EXERCISE REQUIREMENTS: The expected result is the full listing, retyped exactly, without a single picture.

DATA SEGMENT:

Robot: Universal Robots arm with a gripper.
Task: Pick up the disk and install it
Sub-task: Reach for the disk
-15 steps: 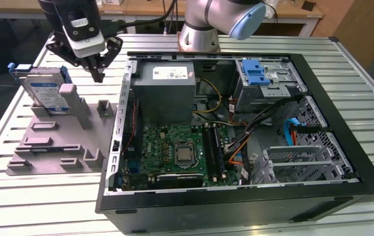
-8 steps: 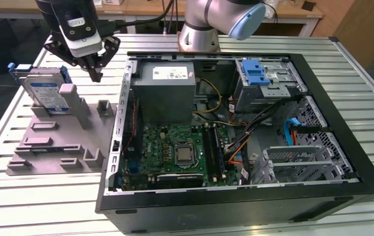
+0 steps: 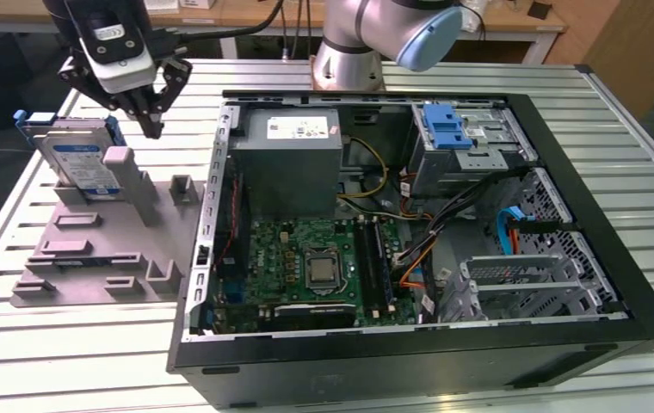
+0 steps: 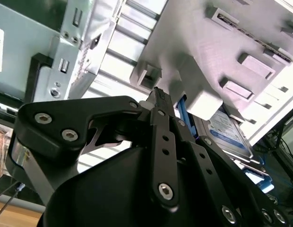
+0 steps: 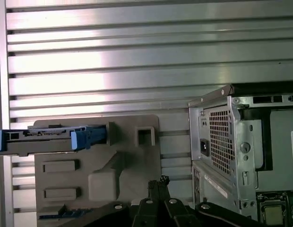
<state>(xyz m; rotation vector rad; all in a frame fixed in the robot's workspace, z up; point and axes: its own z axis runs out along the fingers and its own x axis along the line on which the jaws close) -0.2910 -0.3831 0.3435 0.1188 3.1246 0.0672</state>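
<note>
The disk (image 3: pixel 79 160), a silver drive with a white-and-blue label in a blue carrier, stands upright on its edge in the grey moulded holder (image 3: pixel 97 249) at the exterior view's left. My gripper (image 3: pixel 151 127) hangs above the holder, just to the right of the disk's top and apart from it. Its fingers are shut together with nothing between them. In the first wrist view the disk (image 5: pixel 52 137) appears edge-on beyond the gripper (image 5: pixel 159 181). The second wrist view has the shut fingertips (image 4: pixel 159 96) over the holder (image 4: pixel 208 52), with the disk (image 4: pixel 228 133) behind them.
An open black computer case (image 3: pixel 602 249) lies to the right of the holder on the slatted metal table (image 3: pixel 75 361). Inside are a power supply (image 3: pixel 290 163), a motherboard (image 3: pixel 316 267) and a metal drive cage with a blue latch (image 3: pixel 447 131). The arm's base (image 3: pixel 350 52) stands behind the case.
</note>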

YOUR SOLUTION:
Robot: Universal Robots arm with a gripper.
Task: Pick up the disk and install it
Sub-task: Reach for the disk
-15 steps: 
-8 steps: 
+0 steps: 
+0 steps: 
+0 steps: 
<state>(xyz m; rotation vector rad; all in a frame fixed in the robot's workspace, z up; point and axes: its own z axis runs out along the fingers and its own x axis along the line on which the jaws close) -0.2910 -0.3831 0.3435 0.1188 3.1246 0.0672</state>
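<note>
The disk (image 3: pixel 79 160), a silver drive with a white-and-blue label in a blue carrier, stands upright on its edge in the grey moulded holder (image 3: pixel 97 249) at the exterior view's left. My gripper (image 3: pixel 151 127) hangs above the holder, just to the right of the disk's top and apart from it. Its fingers are shut together with nothing between them. In the first wrist view the disk (image 5: pixel 52 137) appears edge-on beyond the gripper (image 5: pixel 159 181). The second wrist view has the shut fingertips (image 4: pixel 159 96) over the holder (image 4: pixel 208 52), with the disk (image 4: pixel 228 133) behind them.
An open black computer case (image 3: pixel 602 249) lies to the right of the holder on the slatted metal table (image 3: pixel 75 361). Inside are a power supply (image 3: pixel 290 163), a motherboard (image 3: pixel 316 267) and a metal drive cage with a blue latch (image 3: pixel 447 131). The arm's base (image 3: pixel 350 52) stands behind the case.
</note>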

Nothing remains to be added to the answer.